Excerpts from a dataset
§ §

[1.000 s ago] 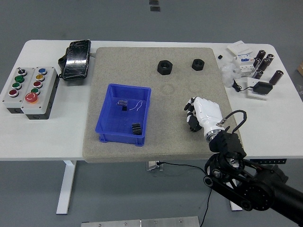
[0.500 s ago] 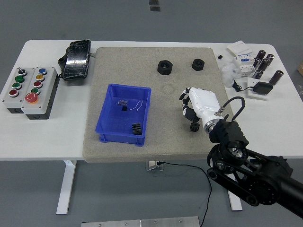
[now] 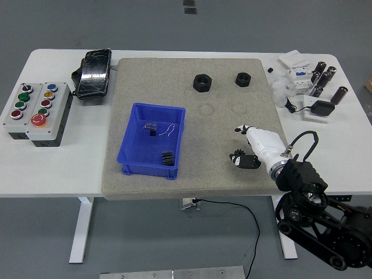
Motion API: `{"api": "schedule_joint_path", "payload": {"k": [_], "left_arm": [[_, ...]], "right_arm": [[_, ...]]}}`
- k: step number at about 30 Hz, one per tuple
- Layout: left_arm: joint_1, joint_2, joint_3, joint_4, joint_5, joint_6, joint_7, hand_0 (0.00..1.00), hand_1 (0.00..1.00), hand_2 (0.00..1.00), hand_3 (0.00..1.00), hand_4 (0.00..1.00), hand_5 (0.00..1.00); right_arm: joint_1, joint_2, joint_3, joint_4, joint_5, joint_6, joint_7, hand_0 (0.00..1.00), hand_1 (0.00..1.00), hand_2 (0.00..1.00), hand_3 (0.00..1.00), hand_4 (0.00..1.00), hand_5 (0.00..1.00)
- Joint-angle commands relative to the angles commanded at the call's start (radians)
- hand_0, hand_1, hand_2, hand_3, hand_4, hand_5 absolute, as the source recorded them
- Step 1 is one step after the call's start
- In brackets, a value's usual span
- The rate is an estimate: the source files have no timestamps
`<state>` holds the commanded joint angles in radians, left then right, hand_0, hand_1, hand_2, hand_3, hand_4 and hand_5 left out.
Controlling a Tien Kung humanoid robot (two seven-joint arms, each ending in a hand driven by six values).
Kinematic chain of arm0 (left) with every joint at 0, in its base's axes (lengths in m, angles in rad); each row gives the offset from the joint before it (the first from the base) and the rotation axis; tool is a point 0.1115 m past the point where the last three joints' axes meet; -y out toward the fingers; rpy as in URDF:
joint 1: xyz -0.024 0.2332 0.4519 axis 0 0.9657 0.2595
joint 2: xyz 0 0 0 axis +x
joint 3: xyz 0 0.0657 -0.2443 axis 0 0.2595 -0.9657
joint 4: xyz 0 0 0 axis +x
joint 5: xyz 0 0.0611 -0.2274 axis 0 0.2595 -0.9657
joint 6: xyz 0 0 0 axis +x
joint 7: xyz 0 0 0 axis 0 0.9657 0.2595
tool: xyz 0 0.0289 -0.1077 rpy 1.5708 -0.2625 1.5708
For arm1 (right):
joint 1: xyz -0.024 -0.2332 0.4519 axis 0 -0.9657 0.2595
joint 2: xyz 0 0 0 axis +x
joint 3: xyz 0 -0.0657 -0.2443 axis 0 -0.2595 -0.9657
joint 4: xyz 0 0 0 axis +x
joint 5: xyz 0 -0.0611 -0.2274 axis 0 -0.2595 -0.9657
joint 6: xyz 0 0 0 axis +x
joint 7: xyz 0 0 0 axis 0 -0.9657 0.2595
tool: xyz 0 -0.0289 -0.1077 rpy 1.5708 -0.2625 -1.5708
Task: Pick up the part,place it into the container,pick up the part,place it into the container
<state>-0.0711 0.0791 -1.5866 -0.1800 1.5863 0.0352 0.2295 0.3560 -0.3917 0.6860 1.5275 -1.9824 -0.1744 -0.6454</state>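
Two black hex nut parts lie at the far side of the grey mat, one (image 3: 202,82) left of the other (image 3: 243,78). The blue container (image 3: 132,131) sits on the mat's left half with a few small black parts (image 3: 167,157) and a thin wire inside. My right hand (image 3: 237,144), white with black fingers, is over the mat's near right part, well short of the nuts and right of the container. Its thumb points up-left and its other fingers (image 3: 243,160) hang loosely near the mat. It holds nothing I can see. My left arm is out of view.
A grey button box (image 3: 36,107) stands at the table's left. A black wrapped pack (image 3: 93,72) lies at the mat's far left corner. Black cylinders (image 3: 324,75), white parts and a cabled black adapter (image 3: 322,108) crowd the far right.
My right hand has pulled back to the right and toward the near edge and turned, so its fingers now point left. Nothing on the table has moved.
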Motion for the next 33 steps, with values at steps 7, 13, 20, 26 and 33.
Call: {"api": "schedule_joint_path", "payload": {"k": [7,13,20,26,33], "left_arm": [[-0.001,0.001,0.001,0.000,0.001,-0.001,0.000,0.629,0.552,0.535,0.609,0.659,0.408],[0.000,0.000,0.003,0.000,0.000,-0.001,-0.001,0.629,0.552,0.535,0.608,0.659,0.408],[0.002,-0.001,0.000,0.000,0.006,-0.002,0.001,0.629,0.552,0.535,0.608,0.656,0.405],[0.000,-0.001,0.003,0.000,0.005,-0.002,0.000,0.630,0.552,0.534,0.608,0.656,0.403],[0.001,0.000,0.003,0.000,0.005,-0.002,-0.001,0.630,0.552,0.535,0.608,0.655,0.402]], "right_arm": [[0.007,0.007,-0.030,-0.059,0.014,-0.005,0.000,0.338,0.582,0.736,0.723,0.745,0.288],[0.009,0.021,-0.039,-0.092,0.011,-0.039,0.000,0.334,0.549,0.678,0.696,0.740,0.297],[0.011,0.033,-0.048,-0.110,0.008,-0.070,0.000,0.299,0.462,0.454,0.589,0.719,0.296],[0.012,0.040,-0.059,-0.121,0.014,-0.085,0.000,0.284,0.454,0.403,0.490,0.634,0.180],[0.013,0.040,-0.064,-0.127,0.016,-0.106,0.000,0.277,0.457,0.383,0.416,0.557,0.141]]}}
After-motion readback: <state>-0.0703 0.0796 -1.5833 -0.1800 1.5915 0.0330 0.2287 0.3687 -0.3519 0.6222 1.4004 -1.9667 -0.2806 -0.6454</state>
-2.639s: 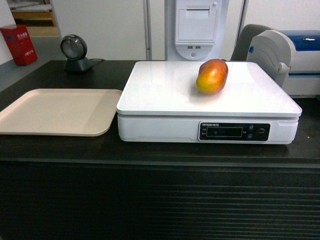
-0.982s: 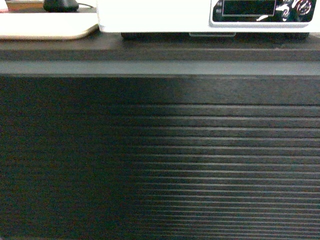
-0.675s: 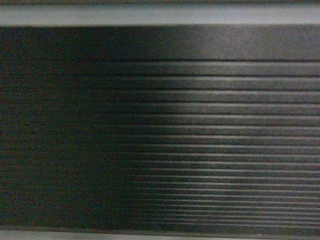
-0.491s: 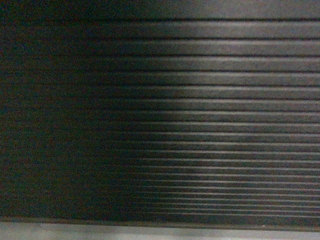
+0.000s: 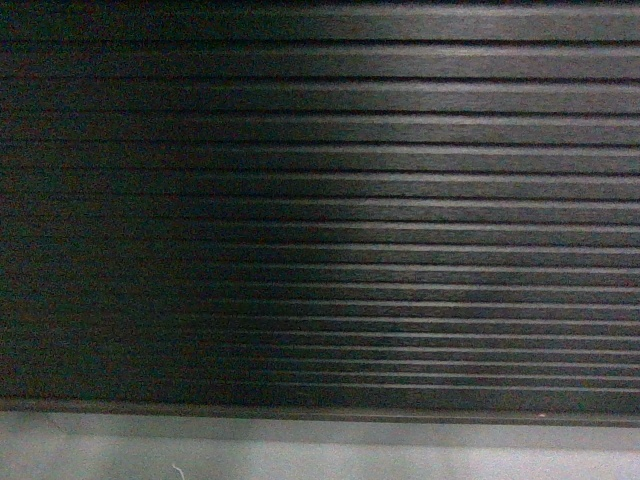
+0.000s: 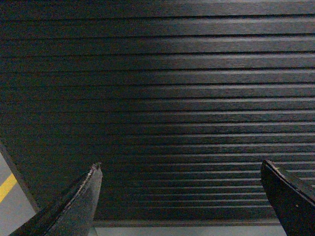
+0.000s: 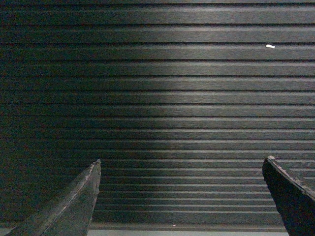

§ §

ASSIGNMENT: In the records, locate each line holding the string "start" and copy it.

WORKED SOLUTION:
- Joint-angle commands relative to the angles commanded at the call's start (radians)
- Step 1 is one step after the call's start

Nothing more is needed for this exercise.